With every picture left out, restate the listing below exactly as written.

> _Data shown_:
= = = = = = =
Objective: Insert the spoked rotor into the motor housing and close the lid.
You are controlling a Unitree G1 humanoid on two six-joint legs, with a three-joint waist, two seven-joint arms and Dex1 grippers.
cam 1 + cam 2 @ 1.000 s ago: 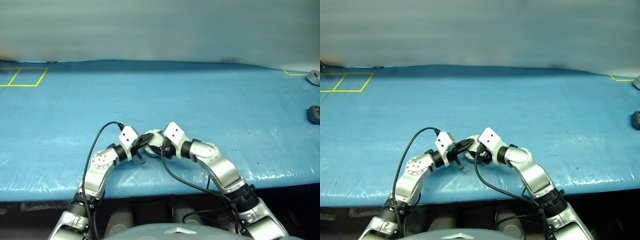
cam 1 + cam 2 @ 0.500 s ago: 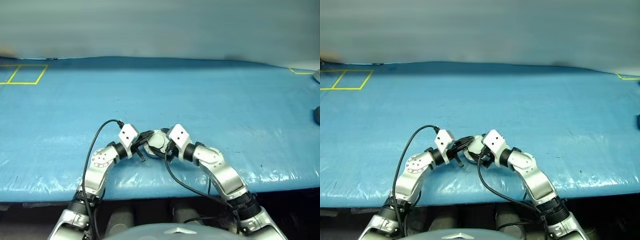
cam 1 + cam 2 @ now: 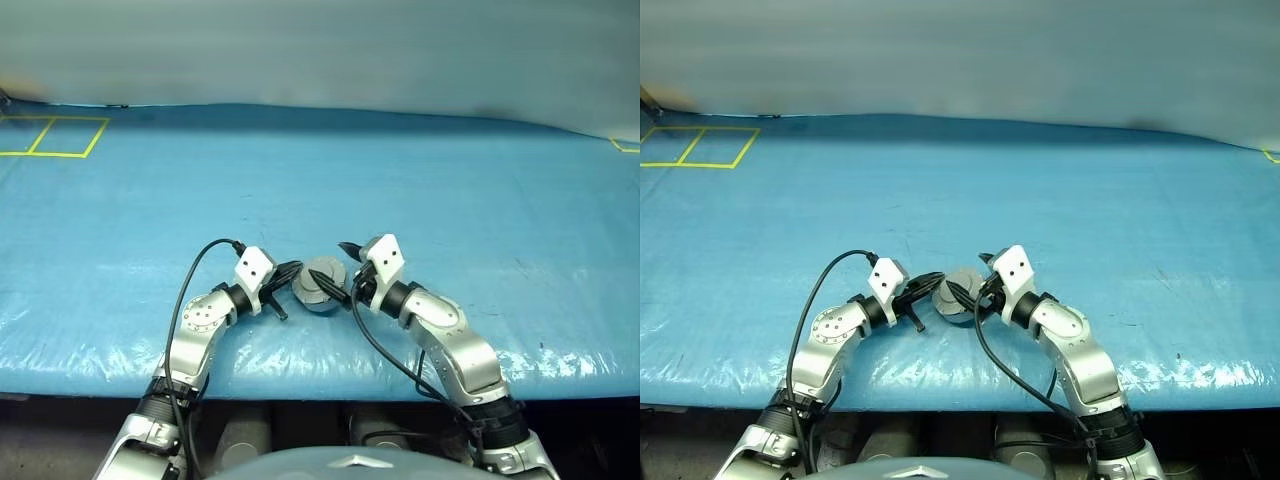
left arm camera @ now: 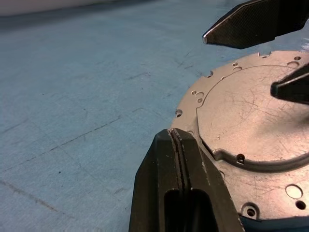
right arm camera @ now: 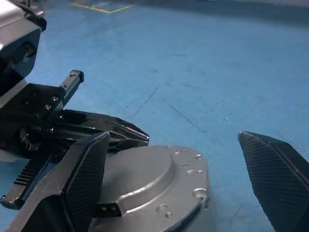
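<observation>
The motor housing (image 3: 322, 284) lies flat on the blue table between my two grippers, its lid (image 4: 246, 125) down on top with the plain silver-grey outer face up. My left gripper (image 3: 291, 273) is shut, its fingertips (image 4: 174, 139) against the lid's rim. My right gripper (image 3: 336, 264) stands open just to the right, one finger over the lid and the other raised beyond it; in the right wrist view its fingers (image 5: 87, 174) straddle the lid (image 5: 145, 179) without touching. The spoked rotor is hidden.
The blue table cover (image 3: 450, 200) stretches wide around the housing. Yellow tape squares (image 3: 50, 137) mark the far left corner, and a yellow mark (image 3: 625, 145) the far right. The table's front edge (image 3: 320, 385) runs just below my arms.
My right gripper has opened wide and drawn up and to the right, off the housing. The left gripper has stayed shut at the rim. The head view has shifted.
</observation>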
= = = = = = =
> _Problem solution_:
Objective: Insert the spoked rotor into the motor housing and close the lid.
You are controlling a Unitree G1 humanoid on two six-joint legs, with a three-joint waist, two seven-joint arms and Dex1 grippers.
cam 1 + cam 2 @ 1.000 s ago: 
cam 1 + cam 2 @ 0.500 s ago: 
cam 1 + cam 2 @ now: 
left arm camera @ now: 
right arm camera @ now: 
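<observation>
The motor housing (image 3: 322, 284) lies flat on the blue table between my two grippers, its lid (image 4: 246, 125) down on top with the plain silver-grey outer face up. My left gripper (image 3: 291, 273) is shut, its fingertips (image 4: 174, 139) against the lid's rim. My right gripper (image 3: 336, 264) stands open just to the right, one finger over the lid and the other raised beyond it; in the right wrist view its fingers (image 5: 87, 174) straddle the lid (image 5: 145, 179) without touching. The spoked rotor is hidden.
The blue table cover (image 3: 450, 200) stretches wide around the housing. Yellow tape squares (image 3: 50, 137) mark the far left corner, and a yellow mark (image 3: 625, 145) the far right. The table's front edge (image 3: 320, 385) runs just below my arms.
My right gripper has opened wide and drawn up and to the right, off the housing. The left gripper has stayed shut at the rim. The head view has shifted.
</observation>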

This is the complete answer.